Give back exactly the lines of the material below that start at the line containing "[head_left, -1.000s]" and end at the line containing "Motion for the", and no others.

##### Dataset content

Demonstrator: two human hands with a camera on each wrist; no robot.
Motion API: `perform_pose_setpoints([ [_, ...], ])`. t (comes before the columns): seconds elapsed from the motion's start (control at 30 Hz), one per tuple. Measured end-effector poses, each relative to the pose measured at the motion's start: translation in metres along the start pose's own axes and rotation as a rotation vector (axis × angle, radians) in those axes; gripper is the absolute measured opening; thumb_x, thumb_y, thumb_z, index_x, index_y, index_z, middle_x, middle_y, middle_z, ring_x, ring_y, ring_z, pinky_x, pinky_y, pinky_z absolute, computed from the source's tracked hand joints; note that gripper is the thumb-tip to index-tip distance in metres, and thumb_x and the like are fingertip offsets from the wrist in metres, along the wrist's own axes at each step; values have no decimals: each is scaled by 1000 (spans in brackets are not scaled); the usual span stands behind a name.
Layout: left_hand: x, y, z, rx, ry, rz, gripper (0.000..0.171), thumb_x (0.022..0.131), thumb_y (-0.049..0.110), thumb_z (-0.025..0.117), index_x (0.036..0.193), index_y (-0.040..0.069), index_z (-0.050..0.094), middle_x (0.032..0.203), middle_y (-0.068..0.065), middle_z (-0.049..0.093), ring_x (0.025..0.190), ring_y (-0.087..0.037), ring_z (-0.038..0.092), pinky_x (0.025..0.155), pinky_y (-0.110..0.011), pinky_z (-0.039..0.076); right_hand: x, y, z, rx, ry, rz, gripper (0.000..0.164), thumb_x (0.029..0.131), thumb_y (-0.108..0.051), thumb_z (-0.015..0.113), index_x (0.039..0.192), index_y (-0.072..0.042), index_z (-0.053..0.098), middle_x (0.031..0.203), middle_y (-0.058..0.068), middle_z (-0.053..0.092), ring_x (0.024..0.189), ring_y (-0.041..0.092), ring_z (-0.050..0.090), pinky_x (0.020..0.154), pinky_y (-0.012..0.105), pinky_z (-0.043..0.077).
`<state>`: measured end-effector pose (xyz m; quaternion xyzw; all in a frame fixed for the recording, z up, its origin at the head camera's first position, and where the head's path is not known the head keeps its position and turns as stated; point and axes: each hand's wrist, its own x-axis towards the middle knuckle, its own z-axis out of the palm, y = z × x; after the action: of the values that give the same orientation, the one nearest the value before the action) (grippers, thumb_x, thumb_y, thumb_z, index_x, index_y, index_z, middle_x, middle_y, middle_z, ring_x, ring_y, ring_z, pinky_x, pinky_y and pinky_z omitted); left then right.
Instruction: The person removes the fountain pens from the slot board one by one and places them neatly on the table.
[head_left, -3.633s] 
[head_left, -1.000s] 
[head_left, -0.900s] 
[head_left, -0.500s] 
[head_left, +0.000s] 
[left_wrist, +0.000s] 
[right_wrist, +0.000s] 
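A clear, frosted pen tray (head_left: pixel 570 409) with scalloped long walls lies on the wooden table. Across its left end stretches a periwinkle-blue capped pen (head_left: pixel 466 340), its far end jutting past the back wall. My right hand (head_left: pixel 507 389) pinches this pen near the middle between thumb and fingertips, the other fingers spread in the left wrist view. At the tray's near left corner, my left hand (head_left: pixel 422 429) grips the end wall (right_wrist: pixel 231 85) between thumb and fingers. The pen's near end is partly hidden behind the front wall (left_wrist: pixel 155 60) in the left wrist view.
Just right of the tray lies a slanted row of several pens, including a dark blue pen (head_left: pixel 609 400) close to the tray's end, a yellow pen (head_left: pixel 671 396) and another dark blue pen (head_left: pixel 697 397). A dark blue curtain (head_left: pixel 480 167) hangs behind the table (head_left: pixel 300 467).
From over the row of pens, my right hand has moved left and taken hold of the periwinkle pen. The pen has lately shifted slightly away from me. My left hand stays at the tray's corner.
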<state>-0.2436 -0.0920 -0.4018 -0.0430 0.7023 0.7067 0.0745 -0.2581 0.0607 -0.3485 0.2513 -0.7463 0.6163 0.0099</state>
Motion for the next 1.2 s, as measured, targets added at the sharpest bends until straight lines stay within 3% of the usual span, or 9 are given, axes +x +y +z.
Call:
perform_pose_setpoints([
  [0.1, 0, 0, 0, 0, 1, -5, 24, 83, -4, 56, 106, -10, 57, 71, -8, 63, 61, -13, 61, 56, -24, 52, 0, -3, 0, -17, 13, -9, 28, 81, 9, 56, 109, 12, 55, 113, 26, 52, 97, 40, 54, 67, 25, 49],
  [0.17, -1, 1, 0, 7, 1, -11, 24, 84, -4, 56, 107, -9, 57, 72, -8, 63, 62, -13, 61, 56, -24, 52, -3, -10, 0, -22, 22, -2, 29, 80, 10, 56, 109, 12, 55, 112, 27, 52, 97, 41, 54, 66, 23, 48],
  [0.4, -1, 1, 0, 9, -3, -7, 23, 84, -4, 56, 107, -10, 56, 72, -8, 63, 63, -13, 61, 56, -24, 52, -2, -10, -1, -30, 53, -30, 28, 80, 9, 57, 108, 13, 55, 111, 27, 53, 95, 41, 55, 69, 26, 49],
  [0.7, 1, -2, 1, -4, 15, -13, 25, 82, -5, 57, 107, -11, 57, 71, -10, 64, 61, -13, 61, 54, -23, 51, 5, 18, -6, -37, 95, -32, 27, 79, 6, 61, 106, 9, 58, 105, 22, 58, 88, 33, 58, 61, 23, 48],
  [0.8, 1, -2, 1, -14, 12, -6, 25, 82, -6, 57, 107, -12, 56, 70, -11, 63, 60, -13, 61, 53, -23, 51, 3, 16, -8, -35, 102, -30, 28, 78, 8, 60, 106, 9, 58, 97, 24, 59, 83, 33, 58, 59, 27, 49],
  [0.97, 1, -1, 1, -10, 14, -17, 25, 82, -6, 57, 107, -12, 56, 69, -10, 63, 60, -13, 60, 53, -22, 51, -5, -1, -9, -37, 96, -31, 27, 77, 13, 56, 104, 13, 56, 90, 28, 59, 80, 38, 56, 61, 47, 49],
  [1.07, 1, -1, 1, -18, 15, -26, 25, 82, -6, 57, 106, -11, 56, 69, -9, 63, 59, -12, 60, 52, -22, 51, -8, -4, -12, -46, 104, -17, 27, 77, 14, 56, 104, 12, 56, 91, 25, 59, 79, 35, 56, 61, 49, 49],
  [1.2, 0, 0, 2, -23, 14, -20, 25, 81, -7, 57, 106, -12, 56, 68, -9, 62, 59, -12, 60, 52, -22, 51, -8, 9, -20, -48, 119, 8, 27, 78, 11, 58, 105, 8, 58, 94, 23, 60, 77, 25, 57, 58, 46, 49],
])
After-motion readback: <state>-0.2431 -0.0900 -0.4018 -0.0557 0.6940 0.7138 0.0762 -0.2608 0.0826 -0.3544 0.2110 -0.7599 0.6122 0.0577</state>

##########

_Answer for the task_:
[head_left, -1.000s] 
[head_left, -0.900s] 
[head_left, -0.500s] 
[head_left, +0.000s] 
[left_wrist, +0.000s] 
[right_wrist, +0.000s] 
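A clear, frosted pen tray (head_left: pixel 570 409) with scalloped long walls lies on the wooden table. Across its left end stretches a periwinkle-blue capped pen (head_left: pixel 466 340), its far end jutting past the back wall. My right hand (head_left: pixel 507 389) pinches this pen near the middle between thumb and fingertips, the other fingers spread in the left wrist view. At the tray's near left corner, my left hand (head_left: pixel 422 429) grips the end wall (right_wrist: pixel 231 85) between thumb and fingers. The pen's near end is partly hidden behind the front wall (left_wrist: pixel 155 60) in the left wrist view.
Just right of the tray lies a slanted row of several pens, including a dark blue pen (head_left: pixel 609 400) close to the tray's end, a yellow pen (head_left: pixel 671 396) and another dark blue pen (head_left: pixel 697 397). A dark blue curtain (head_left: pixel 480 167) hangs behind the table (head_left: pixel 300 467).
From over the row of pens, my right hand has moved left and taken hold of the periwinkle pen. The pen has lately shifted slightly away from me. My left hand stays at the tray's corner.
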<state>-0.2436 -0.0920 -0.4018 -0.0430 0.7023 0.7067 0.0745 -0.2581 0.0607 -0.3485 0.2513 -0.7463 0.6163 0.0099</state>
Motion for the next 1.2 s, as measured, targets added at the sharpest bends until straight lines stay within 3% of the usual span, or 9 are given, axes +x +y +z.

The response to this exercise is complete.